Die Interactive Software Federation of Europe (ISFE), europäischer Dachverband der Gamesbranche, hat erneut Bilanz für sein freiwilliges Alterskennzeichnungssystem gezogen. Seit Errichtung des Paneuropean Game Information (PEGI) Systems im April 2003 wurden 4497 Spiele geprüft. Mit fast 50 Prozent wurde dabei die Empfehlung "3+" am häufigsten ausgesprochen. Lediglich 3,87 Prozent der Spiele wurden für "18+" bewertet. Nach Plattformen unterteilt sind die meisten geprüften Titel für PC (1726). 975 Titel für PlayStation 2, 585 für Xbox und 276 für GameCube wurden bis zum 6. Dezember 2005 geprüft und gekennzeichnet.
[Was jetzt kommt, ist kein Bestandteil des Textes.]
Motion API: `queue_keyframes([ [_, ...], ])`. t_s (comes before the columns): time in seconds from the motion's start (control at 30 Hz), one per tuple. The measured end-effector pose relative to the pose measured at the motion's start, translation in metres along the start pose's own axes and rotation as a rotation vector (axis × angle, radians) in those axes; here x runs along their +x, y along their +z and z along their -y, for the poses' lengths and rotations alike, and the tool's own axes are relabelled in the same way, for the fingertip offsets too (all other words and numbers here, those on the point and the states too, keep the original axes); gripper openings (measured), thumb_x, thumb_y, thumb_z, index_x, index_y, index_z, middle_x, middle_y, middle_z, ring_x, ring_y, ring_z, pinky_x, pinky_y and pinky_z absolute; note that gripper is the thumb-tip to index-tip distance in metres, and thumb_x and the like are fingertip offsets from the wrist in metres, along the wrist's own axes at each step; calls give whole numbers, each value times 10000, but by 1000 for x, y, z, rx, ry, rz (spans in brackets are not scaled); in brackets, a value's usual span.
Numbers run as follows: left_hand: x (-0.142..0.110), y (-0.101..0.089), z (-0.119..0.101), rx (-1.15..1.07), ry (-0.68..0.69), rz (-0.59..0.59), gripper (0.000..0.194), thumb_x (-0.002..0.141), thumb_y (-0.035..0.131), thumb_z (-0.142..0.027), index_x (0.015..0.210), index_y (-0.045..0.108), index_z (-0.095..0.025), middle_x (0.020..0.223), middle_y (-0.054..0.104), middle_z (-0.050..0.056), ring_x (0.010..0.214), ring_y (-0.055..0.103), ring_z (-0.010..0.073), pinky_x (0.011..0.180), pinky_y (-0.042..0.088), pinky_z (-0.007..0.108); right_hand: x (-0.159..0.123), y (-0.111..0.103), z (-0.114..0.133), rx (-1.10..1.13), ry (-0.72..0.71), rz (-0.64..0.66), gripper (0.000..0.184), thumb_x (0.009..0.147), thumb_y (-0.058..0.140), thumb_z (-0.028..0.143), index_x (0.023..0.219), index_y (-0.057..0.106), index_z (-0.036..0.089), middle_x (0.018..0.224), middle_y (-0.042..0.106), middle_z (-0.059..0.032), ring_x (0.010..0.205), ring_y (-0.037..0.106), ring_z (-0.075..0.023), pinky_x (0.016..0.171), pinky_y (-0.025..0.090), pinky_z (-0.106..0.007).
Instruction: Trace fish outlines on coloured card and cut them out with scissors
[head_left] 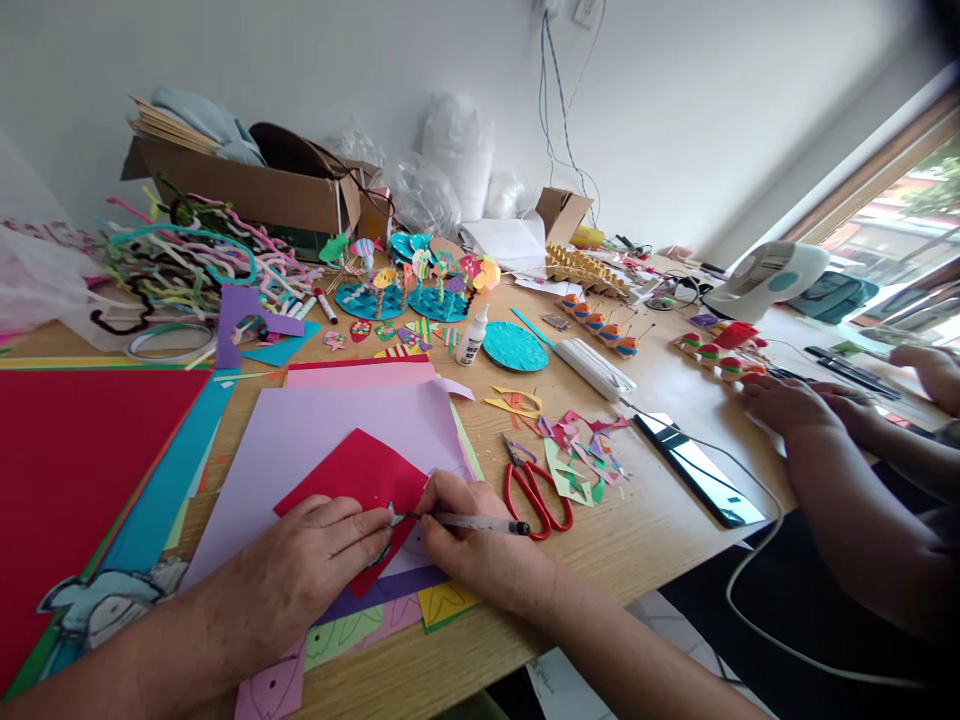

Parallel zur Statistik hat die ISFE auch eine Personaländerung im PEGI-Beirat bekannt gegeben. Der bisherige Beiratspräsident Dag Asbjornsen trat zurück. Bei den anschließenden Neuwahlen wurde Antonio Xavier, der portugiesische Vertreter im Beirat und Director der Film Classification Commission von Portugal, zum neuen Beiratspräsidenten gewählt. Der PEGI Beirat besteht aus Vertretern aus 14 Ländern, die in den jeweiligen Staaten in der Regel für den Jugendmedienschutz von Regierungsseite zuständig sind. Im Einzelnen sitzen in dem Beirat Vertreter aus Belgien, Dänemark, Finnland, Frankreich, Griechenland, Großbritannien, Irland, Italien, Niederlande, Norwegen, Österreich, Portugal, Schweden und Spanien.
Ein deutscher Vertreter sitzt auf Grund des bestehenden Jugendschutzgesetzes (JuschG) nicht mit am Tisch: Seit der Novellierung des JuschG ist hierzulande die Kennzeichnung von Spielen gesetzlich geregelt. Das PEGI-System, das EU-weit zum Einsatz kommt, ist für Deutschland damit irrelevant.